**EXERCISE GOAL:**
If a line of the records contains the word "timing", list it.

Recorded data

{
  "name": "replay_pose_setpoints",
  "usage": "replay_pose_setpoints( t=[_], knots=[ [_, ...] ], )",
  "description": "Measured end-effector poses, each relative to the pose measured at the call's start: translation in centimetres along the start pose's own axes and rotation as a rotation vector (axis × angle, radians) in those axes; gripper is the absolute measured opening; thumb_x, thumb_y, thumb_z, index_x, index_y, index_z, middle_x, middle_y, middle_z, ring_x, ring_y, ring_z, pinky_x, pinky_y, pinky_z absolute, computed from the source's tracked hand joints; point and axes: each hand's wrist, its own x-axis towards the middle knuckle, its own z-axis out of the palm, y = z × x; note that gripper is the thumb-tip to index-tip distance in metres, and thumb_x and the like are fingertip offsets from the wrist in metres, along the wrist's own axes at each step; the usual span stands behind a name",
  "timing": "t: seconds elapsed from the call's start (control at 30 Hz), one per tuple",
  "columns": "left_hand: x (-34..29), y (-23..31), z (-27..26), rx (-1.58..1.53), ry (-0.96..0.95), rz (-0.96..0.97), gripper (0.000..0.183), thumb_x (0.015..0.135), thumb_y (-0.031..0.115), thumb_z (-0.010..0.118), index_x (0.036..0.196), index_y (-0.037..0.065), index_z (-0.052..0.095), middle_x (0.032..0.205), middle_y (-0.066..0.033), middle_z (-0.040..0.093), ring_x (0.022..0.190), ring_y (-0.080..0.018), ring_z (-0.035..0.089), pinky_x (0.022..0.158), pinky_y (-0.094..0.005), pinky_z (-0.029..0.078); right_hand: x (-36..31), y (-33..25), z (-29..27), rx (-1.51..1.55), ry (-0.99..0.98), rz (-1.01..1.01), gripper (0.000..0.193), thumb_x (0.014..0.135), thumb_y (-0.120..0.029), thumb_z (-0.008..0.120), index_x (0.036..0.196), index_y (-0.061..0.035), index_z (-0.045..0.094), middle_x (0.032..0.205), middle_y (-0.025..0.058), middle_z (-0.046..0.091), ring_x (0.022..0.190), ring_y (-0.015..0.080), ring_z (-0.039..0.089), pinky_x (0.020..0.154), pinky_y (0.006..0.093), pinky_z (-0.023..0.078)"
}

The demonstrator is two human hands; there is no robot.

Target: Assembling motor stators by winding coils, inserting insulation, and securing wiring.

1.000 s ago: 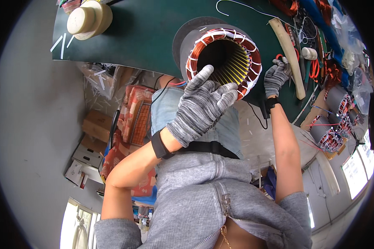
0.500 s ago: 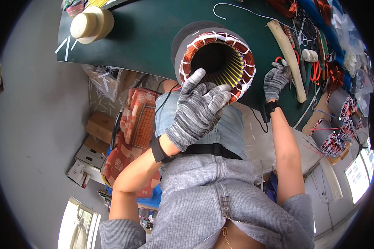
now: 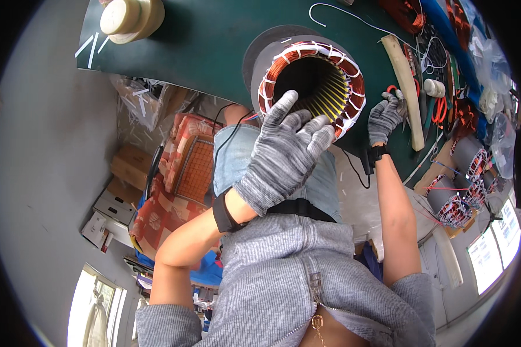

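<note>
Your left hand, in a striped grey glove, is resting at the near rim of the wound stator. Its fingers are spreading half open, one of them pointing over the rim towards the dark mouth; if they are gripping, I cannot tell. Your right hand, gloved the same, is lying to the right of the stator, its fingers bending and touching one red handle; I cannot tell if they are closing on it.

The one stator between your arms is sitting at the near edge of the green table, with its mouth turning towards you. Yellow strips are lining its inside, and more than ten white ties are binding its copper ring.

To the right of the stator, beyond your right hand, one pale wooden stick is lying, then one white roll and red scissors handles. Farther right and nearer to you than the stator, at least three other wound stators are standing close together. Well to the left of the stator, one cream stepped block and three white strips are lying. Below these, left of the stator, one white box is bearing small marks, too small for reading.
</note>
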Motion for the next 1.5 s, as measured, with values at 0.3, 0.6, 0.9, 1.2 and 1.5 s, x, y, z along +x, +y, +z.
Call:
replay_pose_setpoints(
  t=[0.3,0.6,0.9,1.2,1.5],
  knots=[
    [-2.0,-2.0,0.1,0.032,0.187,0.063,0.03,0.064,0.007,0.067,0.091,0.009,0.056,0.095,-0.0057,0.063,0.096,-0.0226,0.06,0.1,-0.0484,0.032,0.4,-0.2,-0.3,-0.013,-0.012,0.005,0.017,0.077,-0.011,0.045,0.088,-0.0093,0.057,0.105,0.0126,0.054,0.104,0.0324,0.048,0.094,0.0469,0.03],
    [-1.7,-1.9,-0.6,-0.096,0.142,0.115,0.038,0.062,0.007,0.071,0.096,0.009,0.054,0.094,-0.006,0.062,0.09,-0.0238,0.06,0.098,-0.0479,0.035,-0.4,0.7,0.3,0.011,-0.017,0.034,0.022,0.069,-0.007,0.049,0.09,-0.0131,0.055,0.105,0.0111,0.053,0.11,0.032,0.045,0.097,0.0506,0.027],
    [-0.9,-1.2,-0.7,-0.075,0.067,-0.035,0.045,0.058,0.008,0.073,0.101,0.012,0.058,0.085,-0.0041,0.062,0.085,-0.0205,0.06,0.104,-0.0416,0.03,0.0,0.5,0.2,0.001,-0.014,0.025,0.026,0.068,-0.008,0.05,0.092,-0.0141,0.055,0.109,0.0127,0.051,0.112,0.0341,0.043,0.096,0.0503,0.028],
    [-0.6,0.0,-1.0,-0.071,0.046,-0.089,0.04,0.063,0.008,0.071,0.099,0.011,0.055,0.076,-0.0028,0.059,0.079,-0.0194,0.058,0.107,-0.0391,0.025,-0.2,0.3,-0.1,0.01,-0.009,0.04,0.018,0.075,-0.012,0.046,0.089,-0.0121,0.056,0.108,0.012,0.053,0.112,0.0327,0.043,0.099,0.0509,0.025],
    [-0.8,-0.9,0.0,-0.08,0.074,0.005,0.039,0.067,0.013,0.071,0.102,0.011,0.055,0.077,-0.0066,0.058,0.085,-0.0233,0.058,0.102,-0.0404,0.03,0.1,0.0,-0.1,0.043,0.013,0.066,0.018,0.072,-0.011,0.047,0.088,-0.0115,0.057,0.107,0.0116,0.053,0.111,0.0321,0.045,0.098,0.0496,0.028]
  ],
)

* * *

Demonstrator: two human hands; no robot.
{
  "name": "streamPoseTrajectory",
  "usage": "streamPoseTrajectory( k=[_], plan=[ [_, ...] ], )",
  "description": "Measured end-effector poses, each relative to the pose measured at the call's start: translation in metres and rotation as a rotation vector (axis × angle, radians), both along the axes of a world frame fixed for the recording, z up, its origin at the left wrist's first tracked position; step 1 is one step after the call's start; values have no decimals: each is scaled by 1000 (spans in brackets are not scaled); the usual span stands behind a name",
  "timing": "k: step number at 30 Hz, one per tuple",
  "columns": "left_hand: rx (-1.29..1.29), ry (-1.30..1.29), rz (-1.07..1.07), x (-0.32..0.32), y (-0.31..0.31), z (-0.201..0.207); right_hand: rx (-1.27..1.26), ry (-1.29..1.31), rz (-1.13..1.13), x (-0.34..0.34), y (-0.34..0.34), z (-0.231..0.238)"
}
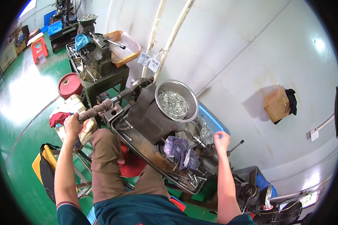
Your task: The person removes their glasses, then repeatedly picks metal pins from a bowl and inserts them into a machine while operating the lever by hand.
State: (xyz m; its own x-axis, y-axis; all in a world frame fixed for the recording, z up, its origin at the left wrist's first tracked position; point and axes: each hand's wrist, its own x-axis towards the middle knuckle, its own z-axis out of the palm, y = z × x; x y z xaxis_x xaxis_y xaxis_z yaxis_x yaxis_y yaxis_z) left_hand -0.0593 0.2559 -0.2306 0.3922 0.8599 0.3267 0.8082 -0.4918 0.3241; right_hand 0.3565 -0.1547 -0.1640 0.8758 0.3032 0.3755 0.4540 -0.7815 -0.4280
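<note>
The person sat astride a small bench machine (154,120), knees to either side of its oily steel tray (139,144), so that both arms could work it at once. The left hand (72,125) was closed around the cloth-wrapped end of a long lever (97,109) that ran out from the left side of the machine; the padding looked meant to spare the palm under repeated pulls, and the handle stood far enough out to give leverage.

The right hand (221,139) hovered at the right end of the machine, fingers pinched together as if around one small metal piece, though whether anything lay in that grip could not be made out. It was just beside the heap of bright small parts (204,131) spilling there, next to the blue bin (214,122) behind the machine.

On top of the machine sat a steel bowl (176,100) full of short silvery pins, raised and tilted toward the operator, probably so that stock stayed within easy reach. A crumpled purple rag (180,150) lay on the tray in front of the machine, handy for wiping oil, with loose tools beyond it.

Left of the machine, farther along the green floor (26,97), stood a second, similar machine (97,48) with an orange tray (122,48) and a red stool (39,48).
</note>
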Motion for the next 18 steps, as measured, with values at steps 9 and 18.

**RESPONSE:**
  "timing": "t: seconds elapsed from the call's start (control at 30 Hz), one per tuple",
  "timing": "k: step number at 30 Hz, one per tuple",

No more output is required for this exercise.